→ Goal of the exercise:
Copy out the data in full and exactly, passing over the pictures.
** Provided material follows **
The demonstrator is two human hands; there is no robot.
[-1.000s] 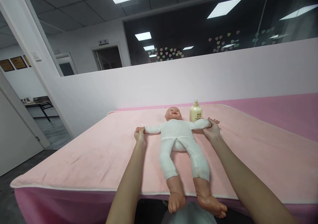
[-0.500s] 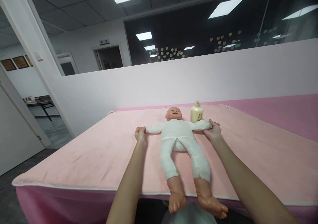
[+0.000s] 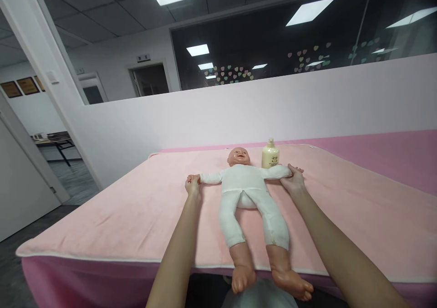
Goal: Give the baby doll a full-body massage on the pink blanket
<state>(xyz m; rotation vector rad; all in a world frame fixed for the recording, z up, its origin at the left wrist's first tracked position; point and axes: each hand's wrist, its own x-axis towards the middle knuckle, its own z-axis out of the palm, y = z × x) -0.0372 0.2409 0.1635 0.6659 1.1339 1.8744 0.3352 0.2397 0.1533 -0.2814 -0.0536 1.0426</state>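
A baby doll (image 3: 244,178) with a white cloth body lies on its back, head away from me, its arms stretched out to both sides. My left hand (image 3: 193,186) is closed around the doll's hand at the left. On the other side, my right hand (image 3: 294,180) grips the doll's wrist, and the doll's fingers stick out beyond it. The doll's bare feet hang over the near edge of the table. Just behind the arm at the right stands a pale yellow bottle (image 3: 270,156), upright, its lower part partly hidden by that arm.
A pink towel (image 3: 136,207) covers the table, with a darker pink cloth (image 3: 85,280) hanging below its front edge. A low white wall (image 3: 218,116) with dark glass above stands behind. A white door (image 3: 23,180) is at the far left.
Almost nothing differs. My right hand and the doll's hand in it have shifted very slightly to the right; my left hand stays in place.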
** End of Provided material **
→ Answer box:
The demonstrator is two human hands; there is no robot.
[-1.000s] 
[-0.500s] 
[+0.000s] 
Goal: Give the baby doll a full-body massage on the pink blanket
<state>(xyz m; rotation vector rad; all in a world frame fixed for the recording, z up, its origin at the left wrist's first tracked position; point and axes: each hand's wrist, its own x-axis towards the middle knuckle, its own z-axis out of the palm, y = z × x) -0.0372 0.2409 0.1635 0.6659 1.1339 1.8744 0.3352 0.2397 0.1533 -0.2814 -0.0536 1.0426</state>
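A baby doll (image 3: 244,178) with a white cloth body lies on its back, head away from me, its arms stretched out to both sides. My left hand (image 3: 193,186) is closed around the doll's hand at the left. On the other side, my right hand (image 3: 294,180) grips the doll's wrist, and the doll's fingers stick out beyond it. The doll's bare feet hang over the near edge of the table. Just behind the arm at the right stands a pale yellow bottle (image 3: 270,156), upright, its lower part partly hidden by that arm.
A pink towel (image 3: 136,207) covers the table, with a darker pink cloth (image 3: 85,280) hanging below its front edge. A low white wall (image 3: 218,116) with dark glass above stands behind. A white door (image 3: 23,180) is at the far left.
Almost nothing differs. My right hand and the doll's hand in it have shifted very slightly to the right; my left hand stays in place.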

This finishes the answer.